3.2. Class Separability

In this study, JM and TD were used to measure the separability between maize and other land cover types in the research area. The range of JM and TD are within [0, 2]. As a general rule, values in the range of [0.0, 1.0) indicate a very poor class separability; values in the range of [1.0, 1.9) indicate a poor separability; and values in the range of [1.9, 2.0] indicate a relatively good separability.
The class separability of the samples in Table 3 was analyzed, and we found that the separability of different land cover types was significantly different, in whether there was the participation of the new band of GF-6 satellite. Compared with S1, the JM and TD between maize and other plants in S2 increased from 1.32 and 1.43 to 1.80 and 1.97, respectively, and the values between maize and woodland also increased from 1.43 and 1.81 to 1.67 and 1.95, which indicated that B5 can significantly enhance the separability of maize from other plants and wood-lands, but the spectra between them still exhibit a large overlap.
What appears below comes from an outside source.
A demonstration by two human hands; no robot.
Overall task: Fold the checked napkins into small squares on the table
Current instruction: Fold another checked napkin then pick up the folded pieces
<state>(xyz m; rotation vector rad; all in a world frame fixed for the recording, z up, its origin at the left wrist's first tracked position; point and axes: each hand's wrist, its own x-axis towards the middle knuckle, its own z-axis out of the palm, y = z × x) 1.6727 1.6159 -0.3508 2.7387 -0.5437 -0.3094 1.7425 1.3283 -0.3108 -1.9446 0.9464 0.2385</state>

By comparing the JM between maize and other land cover types in S1 and S2, we found that B5 also contributes partly to the separability of maize from wasteland and roads. The JM between maize and all land cover types in S3 was unchanged or decreased than that in S2, except between maize and woodland, which indicated that the contribution of B6 to the separability between maize and other land cover types was less than that of B5, but the contribution to the separability between maize and woodland was greater than that of B5. To sum up, the superposition of B5 and B6 can further increase the separability of maize and other land cover types, specifically for the distinction between maize and woodland. In S2, the JM between maize and all other land cover types was greater than 1.8, and the TD was more than 1.9, indicating that when the red-edge wavelength was involved in the calculation, the separability of maize and other land cover types was very high. The purple and yellow bands added in S4 and S5, respectively, can increase the separability of maize and other land cover types in a certain range because they still slightly increase JD, but their effect on improving TD was not obvious.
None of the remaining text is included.